# PROBLEM STATEMENT
Whenever a line of the data below holds the string "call", copy that line.

++++

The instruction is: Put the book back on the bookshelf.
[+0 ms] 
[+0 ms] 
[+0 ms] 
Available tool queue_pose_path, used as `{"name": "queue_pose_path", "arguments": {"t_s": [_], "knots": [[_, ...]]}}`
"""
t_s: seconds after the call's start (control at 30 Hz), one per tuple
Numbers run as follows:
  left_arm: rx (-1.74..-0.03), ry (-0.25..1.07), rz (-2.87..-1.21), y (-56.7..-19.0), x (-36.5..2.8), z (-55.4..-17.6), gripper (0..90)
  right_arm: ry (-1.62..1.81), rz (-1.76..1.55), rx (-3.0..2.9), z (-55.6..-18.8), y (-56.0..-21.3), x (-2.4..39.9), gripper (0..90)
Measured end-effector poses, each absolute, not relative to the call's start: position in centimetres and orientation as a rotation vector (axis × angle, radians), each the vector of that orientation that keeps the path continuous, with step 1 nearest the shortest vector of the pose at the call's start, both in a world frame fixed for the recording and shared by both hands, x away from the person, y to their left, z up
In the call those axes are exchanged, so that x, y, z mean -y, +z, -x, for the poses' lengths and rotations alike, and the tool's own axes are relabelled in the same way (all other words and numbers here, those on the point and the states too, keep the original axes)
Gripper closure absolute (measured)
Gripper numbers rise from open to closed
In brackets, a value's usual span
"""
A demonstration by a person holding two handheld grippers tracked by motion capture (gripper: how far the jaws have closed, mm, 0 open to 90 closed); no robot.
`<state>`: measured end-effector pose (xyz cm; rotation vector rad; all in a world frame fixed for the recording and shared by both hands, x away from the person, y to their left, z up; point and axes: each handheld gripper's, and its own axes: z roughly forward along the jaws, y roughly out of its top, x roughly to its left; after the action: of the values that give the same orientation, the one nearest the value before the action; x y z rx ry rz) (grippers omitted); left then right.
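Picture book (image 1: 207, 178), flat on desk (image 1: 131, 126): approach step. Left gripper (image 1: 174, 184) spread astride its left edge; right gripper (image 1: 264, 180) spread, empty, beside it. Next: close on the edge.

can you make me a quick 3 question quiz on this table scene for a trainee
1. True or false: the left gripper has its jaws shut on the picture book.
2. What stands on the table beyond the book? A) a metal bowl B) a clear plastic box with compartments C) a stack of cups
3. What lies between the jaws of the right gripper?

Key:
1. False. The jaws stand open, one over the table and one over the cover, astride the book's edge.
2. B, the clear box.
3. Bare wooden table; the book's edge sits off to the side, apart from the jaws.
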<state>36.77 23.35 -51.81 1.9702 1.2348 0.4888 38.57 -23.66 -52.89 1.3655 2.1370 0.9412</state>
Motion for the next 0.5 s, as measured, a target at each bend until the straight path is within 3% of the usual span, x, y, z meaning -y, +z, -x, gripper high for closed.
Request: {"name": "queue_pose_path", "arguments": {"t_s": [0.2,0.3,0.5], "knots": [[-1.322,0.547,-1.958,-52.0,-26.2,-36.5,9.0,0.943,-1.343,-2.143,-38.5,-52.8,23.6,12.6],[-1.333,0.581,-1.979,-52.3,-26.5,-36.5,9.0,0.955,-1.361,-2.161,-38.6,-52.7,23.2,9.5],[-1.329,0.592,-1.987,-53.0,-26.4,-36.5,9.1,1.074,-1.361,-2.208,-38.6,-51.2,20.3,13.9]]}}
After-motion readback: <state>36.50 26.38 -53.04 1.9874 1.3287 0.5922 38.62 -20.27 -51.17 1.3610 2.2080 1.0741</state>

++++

# TASK RESPONSE
t_s: seconds after the call's start (control at 30 Hz), one per tuple
Measured end-effector poses, each absolute, not relative to the call's start: position in centimetres and orientation as a rotation vector (axis × angle, radians), each the vector of that orientation that keeps the path continuous, with step 1 nearest the shortest vector of the pose at the call's start, both in a world frame fixed for the recording and shared by both hands, x away from the person, y to their left, z up
In the call those axes are exchanged, so that x, y, z mean -y, +z, -x, for the poses' lengths and rotations alike, and the tool's own axes are relabelled in the same way (all other words and numbers here, those on the point and the states too, keep the original axes)

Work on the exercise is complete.